■ WHAT YOU HAVE TO DO
Each line from the one containing "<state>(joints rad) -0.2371" through the last line of the data below is to be written out verbatim, and nothing more.

(SUPPLIED DATA Opens)

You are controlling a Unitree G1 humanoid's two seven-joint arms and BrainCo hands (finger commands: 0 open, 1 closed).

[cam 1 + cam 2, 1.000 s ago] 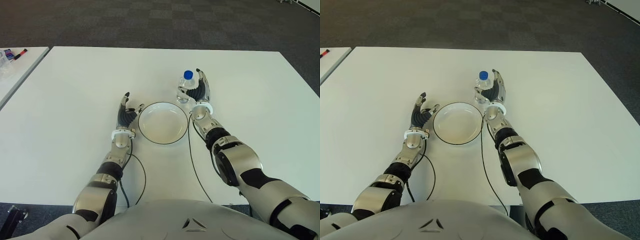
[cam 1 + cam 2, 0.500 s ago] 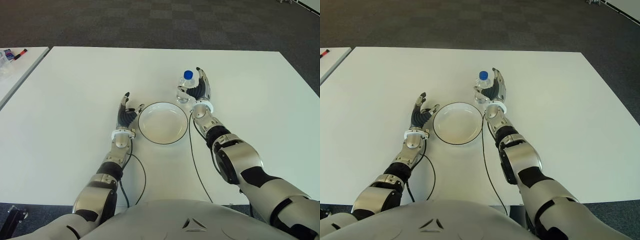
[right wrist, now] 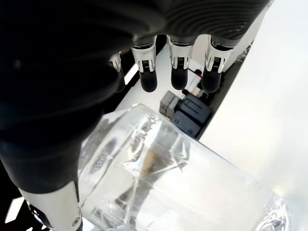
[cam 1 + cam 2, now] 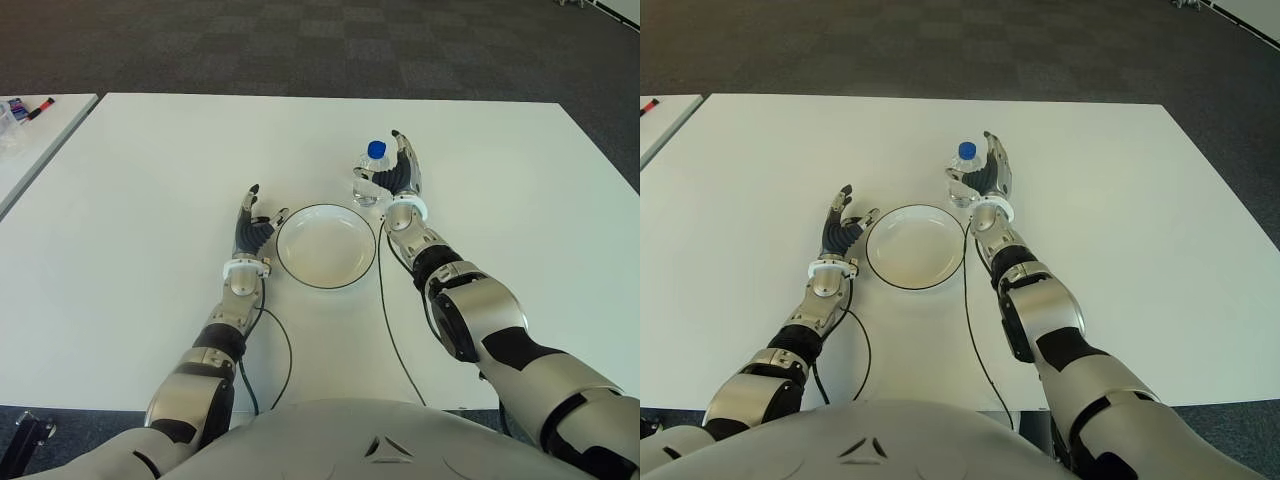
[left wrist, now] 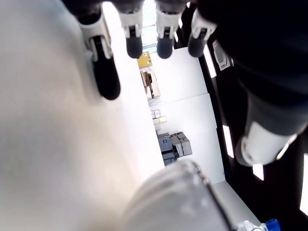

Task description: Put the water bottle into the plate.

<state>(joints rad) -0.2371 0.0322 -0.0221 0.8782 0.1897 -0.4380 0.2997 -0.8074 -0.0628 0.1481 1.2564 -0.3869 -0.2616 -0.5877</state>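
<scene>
Water bottle (image 4: 371, 173) stands upright on the worktop (image 4: 150, 180) beyond the plate's (image 4: 327, 246) far right rim as the right hand (image 4: 397, 180) presses nearer, fingers still uncurled, grasp unfinished; left hand (image 4: 251, 232) waits open beside the plate.

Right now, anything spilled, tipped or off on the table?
Nothing stands out. The water bottle stands upright, capped, beyond the plate, with the right hand open against it. The left hand is open beside the plate's left edge.
</scene>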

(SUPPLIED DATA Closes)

■ RESPONSE TO THIS EXERCISE
<state>(joints rad) -0.2371 0.0322 -0.0221 0.8782 0.1897 -0.4380 0.2997 -0.8074 -0.0628 0.1481 1.2564 -0.3869 -0.2616 -0.5877</state>
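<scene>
Water bottle (image 4: 371, 173) stands upright on the worktop (image 4: 150, 180) beyond the plate's (image 4: 327, 246) far right rim as the right hand (image 4: 397, 180) presses nearer, fingers still uncurled, grasp unfinished; left hand (image 4: 251, 232) waits open beside the plate.

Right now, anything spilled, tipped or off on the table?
Nothing stands out. The water bottle stands upright, capped, beyond the plate, with the right hand open against it. The left hand is open beside the plate's left edge.
</scene>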

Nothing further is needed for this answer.